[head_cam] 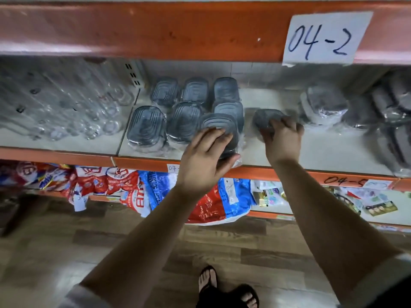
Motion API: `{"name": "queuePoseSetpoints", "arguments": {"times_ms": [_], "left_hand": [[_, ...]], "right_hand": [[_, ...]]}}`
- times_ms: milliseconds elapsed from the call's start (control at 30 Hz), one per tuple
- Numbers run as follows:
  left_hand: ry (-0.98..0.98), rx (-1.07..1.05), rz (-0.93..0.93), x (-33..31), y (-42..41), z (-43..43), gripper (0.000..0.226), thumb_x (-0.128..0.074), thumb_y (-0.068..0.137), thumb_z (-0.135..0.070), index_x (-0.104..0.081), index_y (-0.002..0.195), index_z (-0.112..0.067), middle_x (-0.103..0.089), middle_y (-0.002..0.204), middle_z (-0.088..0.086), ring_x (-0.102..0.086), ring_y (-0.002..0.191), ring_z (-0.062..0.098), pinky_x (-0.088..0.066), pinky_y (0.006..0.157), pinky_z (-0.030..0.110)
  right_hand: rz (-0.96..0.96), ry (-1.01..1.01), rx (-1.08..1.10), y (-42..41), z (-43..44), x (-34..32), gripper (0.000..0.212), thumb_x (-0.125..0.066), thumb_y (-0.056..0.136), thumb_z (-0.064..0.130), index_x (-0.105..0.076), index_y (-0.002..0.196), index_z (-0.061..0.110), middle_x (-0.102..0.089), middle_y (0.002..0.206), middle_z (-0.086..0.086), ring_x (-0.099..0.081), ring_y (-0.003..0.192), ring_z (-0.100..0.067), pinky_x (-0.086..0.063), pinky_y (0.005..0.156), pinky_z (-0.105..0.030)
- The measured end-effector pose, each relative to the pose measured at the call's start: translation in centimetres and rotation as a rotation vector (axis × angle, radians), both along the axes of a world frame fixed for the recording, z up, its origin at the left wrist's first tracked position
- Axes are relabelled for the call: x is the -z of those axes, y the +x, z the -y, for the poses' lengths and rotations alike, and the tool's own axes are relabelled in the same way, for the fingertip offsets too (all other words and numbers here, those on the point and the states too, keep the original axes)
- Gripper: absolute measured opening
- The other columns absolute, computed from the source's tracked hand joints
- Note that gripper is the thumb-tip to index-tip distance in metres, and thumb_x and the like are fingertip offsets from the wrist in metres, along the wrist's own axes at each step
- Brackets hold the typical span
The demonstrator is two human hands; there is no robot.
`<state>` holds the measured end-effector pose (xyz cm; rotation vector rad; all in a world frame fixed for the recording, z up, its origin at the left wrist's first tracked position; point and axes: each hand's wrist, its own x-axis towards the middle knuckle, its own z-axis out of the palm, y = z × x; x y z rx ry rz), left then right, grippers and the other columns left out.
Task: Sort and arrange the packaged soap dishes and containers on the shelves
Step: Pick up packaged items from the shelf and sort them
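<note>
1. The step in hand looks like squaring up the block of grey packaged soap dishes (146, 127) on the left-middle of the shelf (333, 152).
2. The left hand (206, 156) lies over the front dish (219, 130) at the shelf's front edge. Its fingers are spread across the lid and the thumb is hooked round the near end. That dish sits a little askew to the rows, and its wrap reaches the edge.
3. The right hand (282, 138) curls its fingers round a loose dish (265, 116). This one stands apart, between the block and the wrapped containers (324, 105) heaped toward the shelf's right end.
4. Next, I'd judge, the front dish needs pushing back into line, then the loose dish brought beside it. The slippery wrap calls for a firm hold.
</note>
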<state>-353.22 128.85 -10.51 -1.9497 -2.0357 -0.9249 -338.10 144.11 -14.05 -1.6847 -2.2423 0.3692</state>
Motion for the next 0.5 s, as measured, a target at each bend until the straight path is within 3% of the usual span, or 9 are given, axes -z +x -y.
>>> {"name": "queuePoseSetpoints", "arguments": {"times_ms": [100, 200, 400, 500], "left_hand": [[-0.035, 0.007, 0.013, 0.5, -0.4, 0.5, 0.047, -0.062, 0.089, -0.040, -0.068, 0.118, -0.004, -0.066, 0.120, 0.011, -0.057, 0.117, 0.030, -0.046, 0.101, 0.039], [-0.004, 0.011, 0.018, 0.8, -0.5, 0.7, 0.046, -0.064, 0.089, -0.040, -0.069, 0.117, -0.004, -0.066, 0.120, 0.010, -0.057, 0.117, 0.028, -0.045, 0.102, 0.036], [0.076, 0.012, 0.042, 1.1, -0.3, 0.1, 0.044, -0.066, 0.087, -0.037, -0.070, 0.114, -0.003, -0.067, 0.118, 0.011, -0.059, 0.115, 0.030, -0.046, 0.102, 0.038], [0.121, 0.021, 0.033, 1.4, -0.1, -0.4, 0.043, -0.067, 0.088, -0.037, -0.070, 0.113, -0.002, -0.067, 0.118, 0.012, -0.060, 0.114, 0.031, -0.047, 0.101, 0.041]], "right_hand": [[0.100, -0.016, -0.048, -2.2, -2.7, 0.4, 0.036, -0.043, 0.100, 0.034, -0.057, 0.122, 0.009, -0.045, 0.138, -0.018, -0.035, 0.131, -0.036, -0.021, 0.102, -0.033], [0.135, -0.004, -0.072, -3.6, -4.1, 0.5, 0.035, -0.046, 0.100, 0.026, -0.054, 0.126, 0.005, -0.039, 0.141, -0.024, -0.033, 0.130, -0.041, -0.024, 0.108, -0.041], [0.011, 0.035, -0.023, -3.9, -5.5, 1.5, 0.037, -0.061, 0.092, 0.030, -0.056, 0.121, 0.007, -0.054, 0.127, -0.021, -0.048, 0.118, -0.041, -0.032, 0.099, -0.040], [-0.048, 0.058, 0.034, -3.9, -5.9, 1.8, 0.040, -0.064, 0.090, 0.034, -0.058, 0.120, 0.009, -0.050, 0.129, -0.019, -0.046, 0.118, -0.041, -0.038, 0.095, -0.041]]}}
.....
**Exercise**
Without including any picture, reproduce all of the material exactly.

**Result below**
[head_cam] 
Motion API: `{"name": "queuePoseSetpoints", "arguments": {"times_ms": [_], "left_hand": [[_, ...]], "right_hand": [[_, ...]]}}`
- times_ms: milliseconds elapsed from the call's start (control at 30 Hz), one per tuple
- Numbers run as follows:
  left_hand: ry (-0.98..0.98), rx (-1.07..1.05), rz (-0.93..0.93), x (-33..31), y (-42..41), z (-43..43), gripper (0.000..0.226), thumb_x (-0.128..0.074), thumb_y (-0.068..0.137), thumb_z (-0.135..0.070), index_x (-0.104..0.081), index_y (-0.002..0.195), index_z (-0.112..0.067), middle_x (-0.103..0.089), middle_y (-0.002..0.204), middle_z (-0.088..0.086), ring_x (-0.102..0.086), ring_y (-0.002..0.191), ring_z (-0.062..0.098), pinky_x (-0.088..0.066), pinky_y (0.006..0.157), pinky_z (-0.030..0.110)
  right_hand: rz (-0.96..0.96), ry (-1.01..1.01), rx (-1.08..1.10), y (-42..41), z (-43..44), x (-34..32), gripper (0.000..0.212), thumb_x (-0.125..0.066), thumb_y (-0.056..0.136), thumb_z (-0.064..0.130), index_x (-0.105..0.076), index_y (-0.002..0.196), index_z (-0.061..0.110), middle_x (-0.102..0.089), middle_y (0.002..0.206), middle_z (-0.086..0.086), ring_x (-0.099..0.081), ring_y (-0.003..0.192), ring_z (-0.100..0.067), pinky_x (-0.086..0.063), pinky_y (0.005..0.156), pinky_z (-0.105..0.030)
- The measured end-effector pose, each relative to the pose measured at the call's start: translation in centimetres and rotation as a rotation vector (axis × angle, radians), both along the axes of a world frame fixed for the recording, z up, its origin at the left wrist's first tracked position
- Axes are relabelled for the call: x is the -z of those axes, y the +x, z the -y, for the poses' lengths and rotations alike, and the tool's own axes are relabelled in the same way, for the fingertip offsets too (all other words and numbers here, those on the point and the states too, keep the original axes)
- Gripper: absolute measured opening
- The other columns absolute, computed from the source's tracked hand joints
- Note that gripper is the thumb-tip to index-tip distance in metres, and thumb_x and the like are fingertip offsets from the wrist in metres, along the wrist's own axes at each step
- Brackets hold the typical span
The demonstrator is two human hands; there is no robot.
`<state>` holds the measured end-effector pose (xyz cm; rotation vector rad; all in a world frame fixed for the recording, z up, its origin at the left wrist's first tracked position; point and axes: each hand's wrist, its own x-axis towards the middle knuckle, its own z-axis out of the palm, y = z × x; x y z rx ry rz), left then right, grippers and the other columns left out.
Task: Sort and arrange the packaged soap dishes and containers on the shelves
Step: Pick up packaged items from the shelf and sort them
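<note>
1. The step in hand looks like squaring up the block of grey packaged soap dishes (146, 127) on the left-middle of the shelf (333, 152).
2. The left hand (206, 156) lies over the front dish (219, 130) at the shelf's front edge. Its fingers are spread across the lid and the thumb is hooked round the near end. That dish sits a little askew to the rows, and its wrap reaches the edge.
3. The right hand (282, 138) curls its fingers round a loose dish (265, 116). This one stands apart, between the block and the wrapped containers (324, 105) heaped toward the shelf's right end.
4. Next, I'd judge, the front dish needs pushing back into line, then the loose dish brought beside it. The slippery wrap calls for a firm hold.
</note>
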<state>-353.22 128.85 -10.51 -1.9497 -2.0357 -0.9249 -338.10 144.11 -14.05 -1.6847 -2.2423 0.3692</state>
Motion for the next 0.5 s, as measured, a target at each bend until the straight path is within 3% of the usual span, or 9 are given, axes -z +x -y.
>>> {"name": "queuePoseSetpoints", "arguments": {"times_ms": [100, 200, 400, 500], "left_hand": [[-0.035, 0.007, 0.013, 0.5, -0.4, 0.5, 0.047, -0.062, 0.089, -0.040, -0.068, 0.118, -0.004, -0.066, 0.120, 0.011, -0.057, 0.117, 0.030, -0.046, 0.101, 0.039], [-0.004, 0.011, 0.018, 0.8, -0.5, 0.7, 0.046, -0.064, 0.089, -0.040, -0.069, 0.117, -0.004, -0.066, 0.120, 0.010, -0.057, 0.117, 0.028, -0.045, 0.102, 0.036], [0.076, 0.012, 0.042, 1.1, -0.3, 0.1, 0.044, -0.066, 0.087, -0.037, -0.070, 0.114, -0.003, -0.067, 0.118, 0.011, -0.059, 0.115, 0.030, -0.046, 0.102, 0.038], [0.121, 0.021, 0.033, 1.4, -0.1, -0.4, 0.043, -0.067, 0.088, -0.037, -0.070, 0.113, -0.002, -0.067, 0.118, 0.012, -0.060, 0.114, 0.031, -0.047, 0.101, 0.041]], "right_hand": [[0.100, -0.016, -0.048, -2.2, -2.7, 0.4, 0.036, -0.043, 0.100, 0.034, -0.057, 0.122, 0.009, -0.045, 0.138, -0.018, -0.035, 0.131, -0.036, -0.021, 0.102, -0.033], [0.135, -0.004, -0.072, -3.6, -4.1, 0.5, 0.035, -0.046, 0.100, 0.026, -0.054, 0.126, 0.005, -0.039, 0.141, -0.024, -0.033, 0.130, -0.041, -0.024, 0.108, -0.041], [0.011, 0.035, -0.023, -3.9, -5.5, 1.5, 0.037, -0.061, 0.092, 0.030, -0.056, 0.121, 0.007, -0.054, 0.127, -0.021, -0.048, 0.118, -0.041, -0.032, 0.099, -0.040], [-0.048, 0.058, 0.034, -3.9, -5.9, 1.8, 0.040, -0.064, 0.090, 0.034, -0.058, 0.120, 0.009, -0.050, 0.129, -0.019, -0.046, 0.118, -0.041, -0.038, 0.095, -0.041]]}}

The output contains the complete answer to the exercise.